Dispiace dirlo, ma ripercorrendo le cronache dell’Autostrada del Sole – inaugurata appena 60 anni fa – viene una stretta al cuore. Partiamo dai fatti, non accusabili di velleità nostalgiche: 760 km da Milano a Napoli in otto anni in un territorio che più impervio non poteva essere, attraverso 853 tra ponti e viadotti, 38 gallerie e 572 cavalcavia. Il costo, che allora fu giudicato altissimo, si aggirava sui 270 miliardi di lire, che riportati all’attuale costo della vita non superano i 3,5 miliardi di euro. Ricordiamo che gli 87 km di Pedemontana Lombarda, fatte le dovute tare, costeranno più di 4 miliardi. Principale artefice fu l’ingegner Fedele Cova, che poi divenne amministratore delegato della neonata Società Autostrade, coadiuvato da centinaia di ingegneri e tecnici di tutti i settori e da migliaia di lavoratori. Dei quali, non dimentichiamolo, 160 persero la vita durante i lavori: un costo, questo sì, altissimo.

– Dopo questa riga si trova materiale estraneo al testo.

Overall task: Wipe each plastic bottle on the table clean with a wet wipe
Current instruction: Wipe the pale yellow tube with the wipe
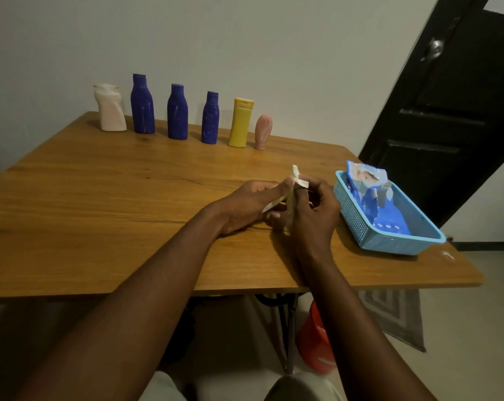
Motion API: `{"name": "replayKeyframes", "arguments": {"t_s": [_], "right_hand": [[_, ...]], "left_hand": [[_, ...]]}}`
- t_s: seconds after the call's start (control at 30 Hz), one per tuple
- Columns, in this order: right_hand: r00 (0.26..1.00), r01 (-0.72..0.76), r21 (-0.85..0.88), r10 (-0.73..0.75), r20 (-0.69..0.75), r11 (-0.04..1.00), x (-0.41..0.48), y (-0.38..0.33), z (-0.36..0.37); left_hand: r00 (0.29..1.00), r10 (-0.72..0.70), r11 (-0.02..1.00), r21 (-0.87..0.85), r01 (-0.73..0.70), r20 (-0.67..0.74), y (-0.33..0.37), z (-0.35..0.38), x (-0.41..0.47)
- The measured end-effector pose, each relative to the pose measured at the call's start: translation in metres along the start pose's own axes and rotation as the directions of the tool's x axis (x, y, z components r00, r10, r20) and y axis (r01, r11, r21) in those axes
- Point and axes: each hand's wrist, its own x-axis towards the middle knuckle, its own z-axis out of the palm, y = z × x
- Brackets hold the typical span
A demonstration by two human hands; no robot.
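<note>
- The basket [360, 227], light blue and perforated, sits near the right edge of the wooden surface [100, 204]; it serves as the landmark here.
- Inside the basket lies a blue and white pack of wipes [372, 195], its top end propped up against the basket's far wall.
- Just left of the basket, both hands meet above the surface and share one white wet wipe [295, 176].
- The left hand [250, 204] has its grip closed on the wipe, thumb and fingers pinching a folded strip that trails down under the palm.
- The right hand [311, 215], the one nearer the basket, also has its grip closed on the wipe, fingertips pinching its upper end, which sticks up between the two hands.
- Well away from the basket, along the far edge of the surface by the wall, six bottles stand upright in a row, apart from each other.
- Counting from the end nearest the basket: a small pink bottle [263, 131], a yellow bottle [240, 123], three blue bottles [210, 118] [177, 112] [142, 105], and a white bottle [111, 108].
- No hand touches any bottle.
</note>
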Motion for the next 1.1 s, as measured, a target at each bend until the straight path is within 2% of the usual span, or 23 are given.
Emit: {"name": "replayKeyframes", "arguments": {"t_s": [0.13, 0.27, 0.37, 0.5, 0.63, 0.77, 0.83, 0.97, 1.1], "right_hand": [[0.997, 0.016, -0.031, -0.014, 0.077, 0.999, 0.001, 0.005, 0.002], [0.985, 0.033, -0.031, -0.027, 0.169, 0.999, 0.0, 0.006, 0.003], [0.973, 0.065, -0.06, -0.05, 0.223, 0.996, -0.002, 0.005, 0.003], [0.99, 0.096, -0.111, -0.083, 0.114, 0.989, 0.001, 0.009, 0.005], [0.998, 0.053, -0.123, -0.057, -0.031, 0.991, 0.008, 0.014, 0.004], [0.997, 0.026, -0.103, -0.034, -0.076, 0.994, 0.01, 0.013, 0.004], [0.999, 0.021, -0.093, -0.025, -0.038, 0.995, 0.009, 0.013, 0.004], [0.99, 0.074, -0.087, -0.063, 0.127, 0.993, 0.005, 0.013, 0.004], [0.939, 0.151, -0.136, -0.099, 0.33, 0.979, -0.001, 0.008, 0.008]], "left_hand": [[0.998, 0.02, 0.994, -0.11, -0.027, -0.064, 0.003, 0.001, 0.001], [0.986, -0.032, 0.959, -0.284, -0.016, -0.166, 0.004, -0.001, 0.006], [0.978, -0.058, 0.947, -0.32, -0.01, -0.202, 0.005, -0.003, 0.007], [0.978, -0.061, 0.963, -0.268, 0.005, -0.201, 0.003, -0.001, 0.007], [0.986, -0.046, 0.987, -0.157, 0.021, -0.157, 0.003, -0.002, 0.004], [0.989, -0.049, 0.991, -0.13, 0.031, -0.138, 0.005, -0.003, 0.002], [0.988, -0.039, 0.986, -0.165, 0.014, -0.152, 0.004, -0.003, 0.002], [0.969, -0.038, 0.956, -0.291, -0.036, -0.244, 0.001, -0.004, 0.008], [0.952, -0.022, 0.946, -0.314, -0.078, -0.305, 0.001, -0.005, 0.013]]}}
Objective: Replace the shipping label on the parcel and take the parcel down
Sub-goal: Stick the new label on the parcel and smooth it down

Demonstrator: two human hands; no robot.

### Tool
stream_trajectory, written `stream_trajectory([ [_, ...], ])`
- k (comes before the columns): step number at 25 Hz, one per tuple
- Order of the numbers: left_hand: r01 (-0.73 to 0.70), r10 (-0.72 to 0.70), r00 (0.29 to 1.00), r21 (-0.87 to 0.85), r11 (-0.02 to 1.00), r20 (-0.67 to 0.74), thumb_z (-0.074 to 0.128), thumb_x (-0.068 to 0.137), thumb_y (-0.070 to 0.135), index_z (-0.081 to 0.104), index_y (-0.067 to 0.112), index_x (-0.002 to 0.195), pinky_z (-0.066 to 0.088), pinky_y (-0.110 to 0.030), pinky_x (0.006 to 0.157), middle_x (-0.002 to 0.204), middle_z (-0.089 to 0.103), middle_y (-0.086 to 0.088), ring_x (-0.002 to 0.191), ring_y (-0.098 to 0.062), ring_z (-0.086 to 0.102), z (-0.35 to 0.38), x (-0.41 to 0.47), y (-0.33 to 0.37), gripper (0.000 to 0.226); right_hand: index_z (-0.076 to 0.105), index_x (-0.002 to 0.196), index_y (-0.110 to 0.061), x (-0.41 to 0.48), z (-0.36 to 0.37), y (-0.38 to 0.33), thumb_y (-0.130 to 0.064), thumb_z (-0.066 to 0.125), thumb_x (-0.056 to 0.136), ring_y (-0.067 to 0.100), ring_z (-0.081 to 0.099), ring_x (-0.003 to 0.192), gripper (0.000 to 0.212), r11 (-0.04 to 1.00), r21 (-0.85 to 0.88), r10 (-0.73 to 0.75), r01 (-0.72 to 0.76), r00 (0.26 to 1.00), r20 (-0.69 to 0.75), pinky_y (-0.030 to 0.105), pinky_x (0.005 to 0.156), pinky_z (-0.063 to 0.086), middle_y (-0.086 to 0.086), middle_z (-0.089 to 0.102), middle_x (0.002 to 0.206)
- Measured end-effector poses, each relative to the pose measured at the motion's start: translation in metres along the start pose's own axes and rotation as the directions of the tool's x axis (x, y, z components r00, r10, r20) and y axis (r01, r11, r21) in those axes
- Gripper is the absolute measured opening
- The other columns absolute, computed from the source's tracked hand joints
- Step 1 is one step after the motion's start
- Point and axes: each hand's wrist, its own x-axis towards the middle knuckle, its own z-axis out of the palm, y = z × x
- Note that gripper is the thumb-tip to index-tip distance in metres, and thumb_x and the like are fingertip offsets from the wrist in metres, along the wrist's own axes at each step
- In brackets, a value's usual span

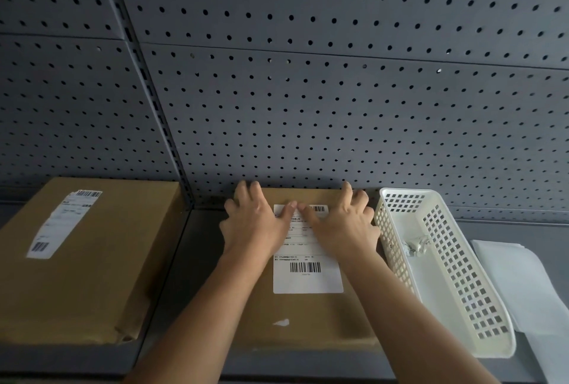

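A flat brown parcel (308,316) lies on the grey shelf in front of me. A white shipping label (308,272) with barcodes is on its top face. My left hand (255,223) and my right hand (341,223) rest flat on the parcel's far half, fingers spread, thumbs meeting on the label's upper part. Neither hand grips anything. A small white scrap (281,322) sticks to the parcel nearer me.
A second brown parcel (92,260) with its own label (61,223) lies to the left. A white perforated basket (443,269) stands right of the parcel, with white backing sheets (517,279) beyond it. A grey pegboard wall (308,91) rises behind the shelf (172,260).
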Motion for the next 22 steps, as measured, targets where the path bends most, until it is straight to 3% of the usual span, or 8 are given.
stream_trajectory([
  [9, 0.001, 0.0, 1.0, -0.031, 1.0, 0.008, 0.042, 0.098, 0.065, 0.026, 0.019, 0.157, 0.045, -0.049, 0.099, 0.168, 0.02, -0.002, 0.146, -0.031, 0.03, -0.004, 0.002, -0.001, 0.077, 0.028, 0.141, -0.019, 0.005, -0.004, 0.006, -0.066, 0.048, 0.089, 0.033, 0.035, 0.134, 0.073, 0.992, 0.126, -0.001, 0.004, 1.0, -0.02, 0.053, 0.098, 0.039, 0.005, 0.031, 0.146],
  [22, -0.04, 0.041, 0.999, -0.048, 0.998, 0.027, 0.037, 0.105, 0.054, 0.027, 0.021, 0.159, 0.044, -0.048, 0.101, 0.17, 0.018, 0.003, 0.148, -0.029, 0.029, -0.01, 0.001, -0.008, 0.065, 0.036, 0.138, -0.024, 0.012, -0.008, 0.026, -0.046, 0.053, 0.095, 0.029, 0.041, 0.132, 0.051, 0.954, 0.292, -0.05, 0.063, 0.997, -0.053, 0.052, 0.1, 0.044, 0.002, 0.036, 0.147],
])
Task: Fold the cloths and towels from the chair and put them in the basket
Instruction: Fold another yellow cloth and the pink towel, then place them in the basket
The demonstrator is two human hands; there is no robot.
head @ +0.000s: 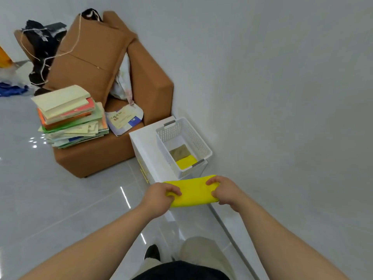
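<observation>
A folded yellow cloth (193, 191) is stretched flat between my hands, just in front of the basket. My left hand (161, 196) grips its left end and my right hand (223, 191) grips its right end, thumbs underneath. The white perforated basket (198, 141) stands on a white cabinet (146, 142) beside the brown chair (149, 81). Inside the basket lie a folded tan cloth (180, 152) and a folded yellow cloth (185, 162).
A tall stack of books (70, 116) and a paper bag (124, 120) fill the chair seat, with a pale cloth (123, 81) wedged behind the cushion. Dark clothes (42, 47) hang over a second chair at the far left. The grey wall runs along the right.
</observation>
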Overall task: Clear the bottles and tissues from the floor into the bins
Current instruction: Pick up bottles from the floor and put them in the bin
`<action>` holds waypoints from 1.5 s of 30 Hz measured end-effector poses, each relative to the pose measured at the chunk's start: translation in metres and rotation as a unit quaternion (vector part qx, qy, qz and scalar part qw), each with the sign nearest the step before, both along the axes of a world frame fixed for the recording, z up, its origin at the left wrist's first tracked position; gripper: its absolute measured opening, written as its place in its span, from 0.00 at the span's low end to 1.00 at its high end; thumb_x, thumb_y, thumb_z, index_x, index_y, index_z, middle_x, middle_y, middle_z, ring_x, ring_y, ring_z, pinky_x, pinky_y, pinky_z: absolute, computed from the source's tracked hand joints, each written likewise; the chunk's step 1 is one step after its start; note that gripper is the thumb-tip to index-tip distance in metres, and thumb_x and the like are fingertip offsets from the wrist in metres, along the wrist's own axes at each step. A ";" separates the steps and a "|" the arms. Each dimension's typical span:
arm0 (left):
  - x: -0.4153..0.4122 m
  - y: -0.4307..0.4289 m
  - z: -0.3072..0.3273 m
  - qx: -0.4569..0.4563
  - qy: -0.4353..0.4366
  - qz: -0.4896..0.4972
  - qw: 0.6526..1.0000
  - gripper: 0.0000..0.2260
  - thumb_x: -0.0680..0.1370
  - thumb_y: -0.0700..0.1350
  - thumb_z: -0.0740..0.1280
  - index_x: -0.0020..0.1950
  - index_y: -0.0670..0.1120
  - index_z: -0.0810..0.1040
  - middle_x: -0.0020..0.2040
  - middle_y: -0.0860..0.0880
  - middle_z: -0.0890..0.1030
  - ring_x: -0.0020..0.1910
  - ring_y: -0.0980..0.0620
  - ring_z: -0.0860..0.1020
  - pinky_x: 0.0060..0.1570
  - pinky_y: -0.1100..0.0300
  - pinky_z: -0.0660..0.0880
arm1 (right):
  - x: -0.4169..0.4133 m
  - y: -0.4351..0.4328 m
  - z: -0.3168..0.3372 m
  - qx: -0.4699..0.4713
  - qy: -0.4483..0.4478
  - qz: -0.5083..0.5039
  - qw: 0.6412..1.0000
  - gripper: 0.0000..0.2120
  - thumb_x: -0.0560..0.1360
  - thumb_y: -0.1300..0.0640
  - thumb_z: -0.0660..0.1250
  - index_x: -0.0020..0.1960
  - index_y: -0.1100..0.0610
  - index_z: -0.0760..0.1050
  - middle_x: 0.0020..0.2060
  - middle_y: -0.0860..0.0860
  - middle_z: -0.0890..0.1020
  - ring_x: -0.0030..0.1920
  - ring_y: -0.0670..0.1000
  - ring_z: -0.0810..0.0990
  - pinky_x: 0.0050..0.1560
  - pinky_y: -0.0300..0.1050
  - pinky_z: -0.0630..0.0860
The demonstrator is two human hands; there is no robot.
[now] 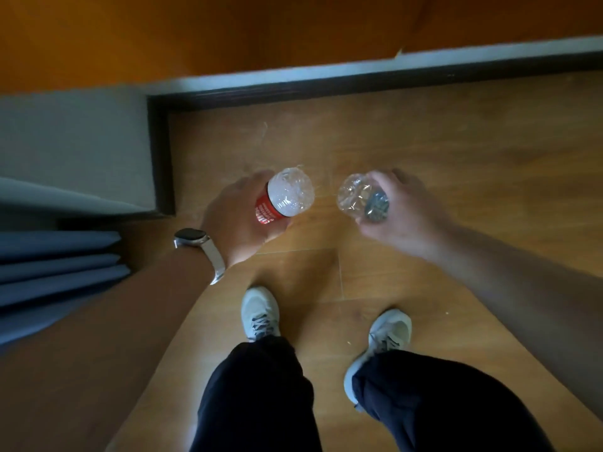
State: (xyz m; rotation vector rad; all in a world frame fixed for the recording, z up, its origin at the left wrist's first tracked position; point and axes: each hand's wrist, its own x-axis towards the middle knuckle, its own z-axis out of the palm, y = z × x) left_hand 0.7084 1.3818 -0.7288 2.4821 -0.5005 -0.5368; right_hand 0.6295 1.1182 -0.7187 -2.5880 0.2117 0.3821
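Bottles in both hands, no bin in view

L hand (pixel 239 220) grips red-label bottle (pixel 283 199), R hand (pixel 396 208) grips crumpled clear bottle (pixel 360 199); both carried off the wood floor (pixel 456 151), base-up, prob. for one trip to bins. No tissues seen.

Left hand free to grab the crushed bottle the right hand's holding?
Probably not. The left hand is already wrapped round the red-labelled bottle, so it has no spare fingers. The path itself looks free: the crushed bottle in the right hand sits close beside it, nothing between.
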 end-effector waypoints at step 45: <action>-0.116 -0.395 0.546 -0.190 -0.062 -0.355 0.913 0.30 0.67 0.64 0.72 0.65 0.59 0.67 0.56 0.58 0.78 0.52 0.57 0.79 0.49 0.53 0.80 | -0.266 -0.242 0.553 -0.089 -0.193 -0.451 0.867 0.34 0.68 0.44 0.72 0.69 0.52 0.64 0.60 0.48 0.73 0.59 0.49 0.71 0.59 0.44 0.70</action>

Allora le autostrade le faceva e le gestiva lo Stato. L’Iri acquistava i terreni tramite la Società Autostrade e appaltava i lavori a società esterne, poi dalla gestione delle tratte già in esercizio finanziava la realizzazione di nuove tratte, foraggiata anche dall’emissione di prestiti obbligazionari garantiti fino a 30 anni dalla stessa autostrada. I controlli erano assidui, particolare non secondario, per evitare varianti in corso d’opera. Lo stesso cemento era fornito dalla Cementir, azienda pubblica dell’Iri già costituita dall’ing. Cova, che utilizzava i residui siderurgici della Finsider, anch’essa statale, bypassando le imprese private. L’opera fu terminata addirittura 3 mesi prima del previsto e inaugurata il 4 ottobre 1964 dal presidente del Consiglio Aldo Moro.
Un’operazione da manuale mai più sperimentata in Italia, prima che i lavori pubblici diventassero un’enorme mangiatoia da spartire. Oggi le autostrade le fanno e le gestiscono i privati secondo il moderno schema del Project financing, che avrebbe dovuto rivoluzionare il settore e rilanciare una nuova stagione di investimenti pubblici. E si è visto. Costi moltiplicati e guadagni privati senza precedenti, puntellati da giganteschi contributi pubblici, per avere strade semideserte con pedaggi monstre. Lombardia docet.
E veniamo al punto, anticipando l’inevitabile propaganda governativa o chiunque voglia far leva su quella stagione per nuove colate di cemento e asfalto. Allora l’Italia cresceva a colpi del 5% all’anno, con punte dell’8, la produzione industriale raddoppiava e la motorizzazione di massa era ormai un fatto, per non parlare dei consumi. Il paese correva e divenne in pochi anni una delle maggiori potenze industriali del mondo, peraltro a costo dello spopolamento delle campagne e di un settore agricolo che, nonostante la meccanizzazione, rimase al palo. Film come Il sorpasso di Dino Risi, con un incontenibile Vittorio Gassman che sfreccia con la sua coupè, fecero una fotografia inesorabile di quello straordinario periodo ma ne mostrarono anche i limiti, soprattutto in termini di svuotamento ideale e valoriale. Ma tant’è. Urgevano infrastrutture per tenere il passo di tanta esuberanza, nella quale includiamo anche il turismo di massa, con file di Fiat 600 pronte a invadere i nostri litorali. Dell’ambiente nemmeno si parlava.
Nei successivi decenni è cambiato il mondo, non solo l’Italia. La deindustrializzazione ha mutato profondamente il volto produttivo del paese e da parecchi anni il Pil supera a fatica l’1%. D’altro canto siamo ai primi posti in Europa per densità automobilistica e il riscaldamento globale ci sta portando velocemente verso il baratro. L’aria è sempre meno respirabile e il problema è semmai quello di ridurre la circolazione privata e il traffico su gomma, come indicato dal piano Trasporti 2050 dell’Unione Europea. Il tema è garantire il futuro alle prossime generazioni e, nel presente, una qualità della vita accettabile. Eppure c’è ancora – tanti a dire il vero, in tutti gli schieramenti – chi pensa di riprodurre il modello anni 50, paventando una ripresa in grande stile degli investimenti autostradali.
Allora le autostrade mancavano, oggi andrebbero soprattutto mantenute e messe in sicurezza. Al contrario l’Autosole ci insegna molto sulla realizzazione e gestione delle infrastrutture, a partire dall’insensatezza del cosiddetto project financing. Ma quello nessuno lo mette in discussione.